▶ _Problem to work on_
Every entry needs to be given again exactly as it reads.

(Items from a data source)
━━━━━━━━━━━━━━━━━━━━━━━━━━━━━━

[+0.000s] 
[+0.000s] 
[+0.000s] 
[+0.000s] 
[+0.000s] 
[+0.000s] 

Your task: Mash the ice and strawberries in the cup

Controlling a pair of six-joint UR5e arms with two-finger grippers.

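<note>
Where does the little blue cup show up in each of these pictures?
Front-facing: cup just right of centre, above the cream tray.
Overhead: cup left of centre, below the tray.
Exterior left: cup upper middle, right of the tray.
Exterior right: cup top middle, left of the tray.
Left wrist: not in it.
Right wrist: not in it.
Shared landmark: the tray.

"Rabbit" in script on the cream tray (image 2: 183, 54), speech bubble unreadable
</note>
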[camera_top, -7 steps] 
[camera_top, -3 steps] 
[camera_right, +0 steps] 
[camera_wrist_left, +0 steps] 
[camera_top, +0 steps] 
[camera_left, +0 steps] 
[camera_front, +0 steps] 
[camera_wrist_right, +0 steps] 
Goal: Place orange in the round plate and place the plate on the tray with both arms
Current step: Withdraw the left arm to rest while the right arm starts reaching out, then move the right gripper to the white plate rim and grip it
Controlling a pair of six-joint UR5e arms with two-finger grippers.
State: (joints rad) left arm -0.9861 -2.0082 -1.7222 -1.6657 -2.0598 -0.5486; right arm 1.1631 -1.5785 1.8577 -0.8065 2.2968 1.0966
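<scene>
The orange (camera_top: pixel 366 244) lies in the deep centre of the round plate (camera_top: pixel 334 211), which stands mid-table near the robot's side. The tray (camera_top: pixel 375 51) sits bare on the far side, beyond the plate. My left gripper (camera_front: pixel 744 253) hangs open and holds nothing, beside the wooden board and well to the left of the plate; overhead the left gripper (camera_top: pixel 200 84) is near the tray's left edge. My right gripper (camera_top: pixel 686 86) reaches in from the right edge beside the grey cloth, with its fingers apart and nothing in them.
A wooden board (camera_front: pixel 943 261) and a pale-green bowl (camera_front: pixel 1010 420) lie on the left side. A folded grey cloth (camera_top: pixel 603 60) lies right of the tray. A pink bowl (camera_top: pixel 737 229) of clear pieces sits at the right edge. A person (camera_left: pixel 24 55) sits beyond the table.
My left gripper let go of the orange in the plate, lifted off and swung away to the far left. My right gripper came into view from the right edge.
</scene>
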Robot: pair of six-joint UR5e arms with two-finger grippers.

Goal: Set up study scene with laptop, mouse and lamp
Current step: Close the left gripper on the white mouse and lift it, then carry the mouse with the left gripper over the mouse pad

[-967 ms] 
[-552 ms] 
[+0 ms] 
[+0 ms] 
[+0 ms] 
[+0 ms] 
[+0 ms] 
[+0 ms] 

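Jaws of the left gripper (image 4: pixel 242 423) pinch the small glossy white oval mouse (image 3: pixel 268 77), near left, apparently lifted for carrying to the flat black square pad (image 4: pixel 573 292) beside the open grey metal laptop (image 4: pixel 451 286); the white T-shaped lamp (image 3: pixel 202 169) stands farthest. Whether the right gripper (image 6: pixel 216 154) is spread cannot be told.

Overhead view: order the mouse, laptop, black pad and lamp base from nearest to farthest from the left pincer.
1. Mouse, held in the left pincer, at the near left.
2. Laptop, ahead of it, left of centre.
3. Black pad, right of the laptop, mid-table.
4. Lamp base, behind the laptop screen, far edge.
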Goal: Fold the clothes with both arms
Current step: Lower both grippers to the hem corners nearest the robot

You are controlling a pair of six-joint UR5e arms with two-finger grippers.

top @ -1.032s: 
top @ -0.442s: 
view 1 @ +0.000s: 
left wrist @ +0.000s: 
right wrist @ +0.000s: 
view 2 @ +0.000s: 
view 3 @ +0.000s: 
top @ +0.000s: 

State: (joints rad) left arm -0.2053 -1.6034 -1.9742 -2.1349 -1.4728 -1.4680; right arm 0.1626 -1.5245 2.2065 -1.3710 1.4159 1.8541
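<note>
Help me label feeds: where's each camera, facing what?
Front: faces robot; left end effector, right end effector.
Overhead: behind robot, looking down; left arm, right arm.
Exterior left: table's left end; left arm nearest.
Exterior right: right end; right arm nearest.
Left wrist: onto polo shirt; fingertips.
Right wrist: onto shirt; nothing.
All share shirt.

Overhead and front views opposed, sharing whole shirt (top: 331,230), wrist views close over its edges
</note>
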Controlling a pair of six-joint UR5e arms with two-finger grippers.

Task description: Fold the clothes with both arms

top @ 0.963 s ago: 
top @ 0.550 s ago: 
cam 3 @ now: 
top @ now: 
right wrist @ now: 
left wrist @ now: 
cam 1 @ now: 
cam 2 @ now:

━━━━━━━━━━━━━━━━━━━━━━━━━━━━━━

▶ _Solution_
[+0.000s] 
[+0.000s] 
[+0.000s] 
[+0.000s] 
[+0.000s] 
[+0.000s] 

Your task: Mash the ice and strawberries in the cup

Controlling a pair of six-joint UR5e arms with two-finger grippers.

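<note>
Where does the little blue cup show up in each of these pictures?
Front-facing: cup just right of centre, above the cream tray.
Overhead: cup left of centre, below the tray.
Exterior left: cup upper middle, right of the tray.
Exterior right: cup top middle, left of the tray.
Left wrist: not in it.
Right wrist: not in it.
Shared landmark: the tray.

"Rabbit" in script on the cream tray (image 2: 183, 54), speech bubble unreadable
</note>
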[camera_top, -7 steps] 
[camera_top, -3 steps] 
[camera_right, +0 steps] 
[camera_wrist_left, +0 steps] 
[camera_top, +0 steps] 
[camera_left, +0 steps] 
[camera_front, +0 steps] 
[camera_wrist_right, +0 steps] 
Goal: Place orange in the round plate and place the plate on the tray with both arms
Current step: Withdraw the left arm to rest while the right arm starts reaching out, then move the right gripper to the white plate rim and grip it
Controlling a pair of six-joint UR5e arms with two-finger grippers.
State: (joints rad) left arm -0.9861 -2.0082 -1.7222 -1.6657 -2.0598 -0.5486; right arm 1.1631 -1.5785 1.8577 -0.8065 2.2968 1.0966
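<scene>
The orange (camera_top: pixel 366 244) lies in the deep centre of the round plate (camera_top: pixel 334 211), which stands mid-table near the robot's side. The tray (camera_top: pixel 375 51) sits bare on the far side, beyond the plate. My left gripper (camera_front: pixel 744 253) hangs open and holds nothing, beside the wooden board and well to the left of the plate; overhead the left gripper (camera_top: pixel 200 84) is near the tray's left edge. My right gripper (camera_top: pixel 686 86) reaches in from the right edge beside the grey cloth, with its fingers apart and nothing in them.
A wooden board (camera_front: pixel 943 261) and a pale-green bowl (camera_front: pixel 1010 420) lie on the left side. A folded grey cloth (camera_top: pixel 603 60) lies right of the tray. A pink bowl (camera_top: pixel 737 229) of clear pieces sits at the right edge. A person (camera_left: pixel 24 55) sits beyond the table.
My left gripper let go of the orange in the plate, lifted off and swung away to the far left. My right gripper came into view from the right edge.
</scene>
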Robot: pair of six-joint UR5e arms with two-finger grippers.

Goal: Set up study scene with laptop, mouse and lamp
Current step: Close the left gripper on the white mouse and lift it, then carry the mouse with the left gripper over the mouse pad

[-967 ms] 
[-552 ms] 
[+0 ms] 
[+0 ms] 
[+0 ms] 
[+0 ms] 
[+0 ms] 
[+0 ms] 

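Jaws of the left gripper (image 4: pixel 242 423) pinch the small glossy white oval mouse (image 3: pixel 268 77), near left, apparently lifted for carrying to the flat black square pad (image 4: pixel 573 292) beside the open grey metal laptop (image 4: pixel 451 286); the white T-shaped lamp (image 3: pixel 202 169) stands farthest. Whether the right gripper (image 6: pixel 216 154) is spread cannot be told.

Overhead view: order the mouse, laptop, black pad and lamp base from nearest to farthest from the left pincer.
1. Mouse, held in the left pincer, at the near left.
2. Laptop, ahead of it, left of centre.
3. Black pad, right of the laptop, mid-table.
4. Lamp base, behind the laptop screen, far edge.
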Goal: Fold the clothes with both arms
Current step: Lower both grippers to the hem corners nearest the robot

You are controlling a pair of six-joint UR5e arms with two-finger grippers.

top @ -1.032s: 
top @ -0.442s: 
view 1 @ +0.000s: 
left wrist @ +0.000s: 
right wrist @ +0.000s: 
view 2 @ +0.000s: 
view 3 @ +0.000s: 
top @ +0.000s: 

State: (joints rad) left arm -0.2053 -1.6034 -1.9742 -2.1349 -1.4728 -1.4680; right arm 0.1626 -1.5245 2.2065 -1.3710 1.4159 1.8541
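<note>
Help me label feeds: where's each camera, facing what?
Front: faces robot; left end effector, right end effector.
Overhead: behind robot, looking down; left arm, right arm.
Exterior left: table's left end; left arm nearest.
Exterior right: right end; right arm nearest.
Left wrist: onto polo shirt; fingertips.
Right wrist: onto shirt; nothing.
All share shirt.

Overhead and front views opposed, sharing whole shirt (top: 331,230), wrist views close over its edges
</note>
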Controlling a pair of six-joint UR5e arms with two-finger grippers.

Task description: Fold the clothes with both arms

top @ 0.963 s ago: 
top @ 0.550 s ago: 
cam 3 @ now: 
top @ now: 
right wrist @ now: 
left wrist @ now: 
cam 1 @ now: 
cam 2 @ now:

The work on this exercise has been finished.